The electricity growth engine
Electrification and rising electricity demand together comprise one of the most prevalent trends in markets and the economy. Within this trend, AI and data centre growth are key drivers. This year alone, the value of the US stock market has grown by US$7 trillion1, or 14%. This growth is driven by the Magnificent Seven tech firms, which accounted for 40% of this gain. Underlying this rise are growing expectations for AI as a transformative technology for economies, along with fast-growing projections for data centre demand to boot. Should this growth in demand continue as anticipated, it will require immense energy consumption, and this consumption is only expected to accelerate. The current outlook is for US data centre power loads to nearly double by 2035, from around 40 GW in 2025 to close to 80 GW2.
....without the volatility
Unexpectedly robust renewable energy investment
Robust momentum in renewable energy investment is another key trend in markets. Investment in this area has had remarkable staying power in 2025, despite changing political rhetoric. Global investment in renewable energy is expected to reach US$780 billion in 2025, up 2.6% from 2024. Wind and solar are expected to cover over 90% of the increase in global electricity demand this year3. While the breakneck pace of 2015-2024 has abated, the outlook is for ongoing solid investment growth, reflecting improving project economics and availability of renewable technologies. The share of renewables in global final energy consumption is forecast to increase to nearly 20% by 2030, up from 13% in 20233.
...through a regulated lens
To gain exposure to this trend, the most obvious avenue would be to invest in renewable energy development, such as the building of wind projects. This approach comes with significant risks, including cost escalation and abrupt policy changes, for which a construction project may have limited protection. A far lower-risk way to access this demand is through regulated utilities.
Strong power demand suggests more capex will be required at regulated utilities – across the energy mix. Renewable energy is an especially attractive option to meet some of this demand as it is relatively quick to bring online, while long lead times on new gas make it a less-ready option. This suggests that ongoing, solid growth in renewable energy capex should continue at regulated utilities over the coming years. This investment supports performance for such companies. As we’ve noted, more capex means a higher rate base and therefore earnings.

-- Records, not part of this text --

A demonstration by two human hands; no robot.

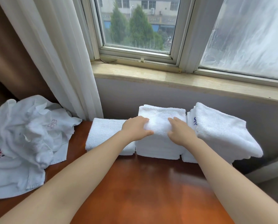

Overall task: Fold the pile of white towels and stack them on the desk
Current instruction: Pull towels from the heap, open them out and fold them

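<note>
Head camera, looking down over my two bare forearms to the far edge of the reddish-brown wooden desk. Both of my hands are on the middle stack of folded towels, which sits against the wall under the window sill. My left hand lies over the left part of the top towel. Its fingers are loosely bent down onto the cloth and the thumb is spread along the near fold, and the terry bulges a little between them. My right hand rests on the right part of the same towel, fingers straight and together, palm down. Neither hand is lifting anything; both press on the top of the stack.

A lower stack of folded towels touches the middle one on its left. On the right stands a taller stack, its top towel overhanging the desk edge, with a blue embroidered mark showing on its near left side.

The pile of unfolded white towels lies crumpled at the left end of the desk, well apart from my hands, with dark red emblems visible on it. Behind it hang a white sheer curtain and a brown drape.
</note>
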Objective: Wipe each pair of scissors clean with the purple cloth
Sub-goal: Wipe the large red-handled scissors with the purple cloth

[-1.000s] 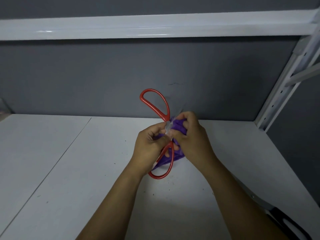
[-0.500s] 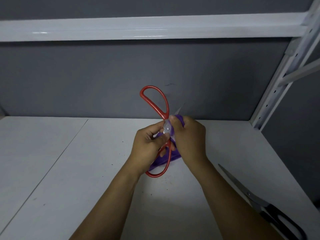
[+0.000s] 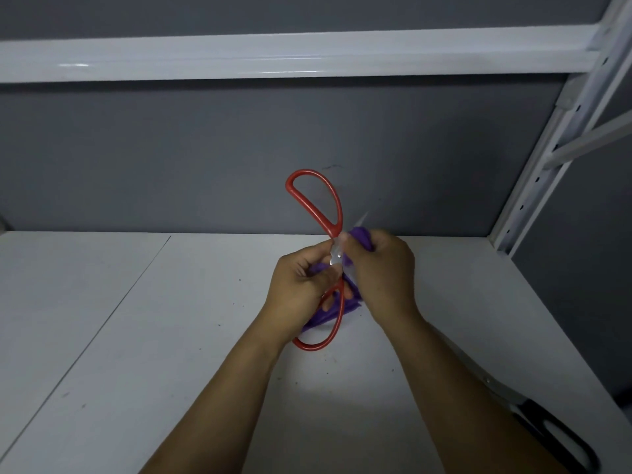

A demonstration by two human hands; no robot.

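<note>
Red-handled scissors are spread wide open above the white shelf, one handle loop pointing up, the other down toward me. My left hand grips them near the pivot and lower handle. My right hand holds the purple cloth bunched around a blade, and more cloth hangs below between my hands. A blurred blade tip pokes out above my right hand. A second pair, black-handled scissors, lies on the shelf at the lower right, partly hidden by my right forearm.
The white shelf board has a seam running diagonally on the left and small dark specks. A grey back wall rises behind. A white upper shelf edge crosses overhead, and a perforated metal upright stands at the right.
My right hand with the cloth has slid along the blade near the pivot. The view has shifted slightly, so the black-handled scissors sit lower right again.
</note>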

From a financial viewpoint, regulated utilities are largely agnostic to the source of new generation capacity. Should there be some shocks to the system, such as major shortages of componentry (for example, wind turbines or solar panels), we could see a reallocation of future capex away from renewables. Instead, these companies could refocus on other sources of energy for electricity production – such as gas, for which there are also large pipelines of potential projects.
In our view, infrastructure, when properly defined, is a defensive asset class that provides the opportunity for real growth. Through this asset class, investors can access secular trends while mitigating their exposure to risk.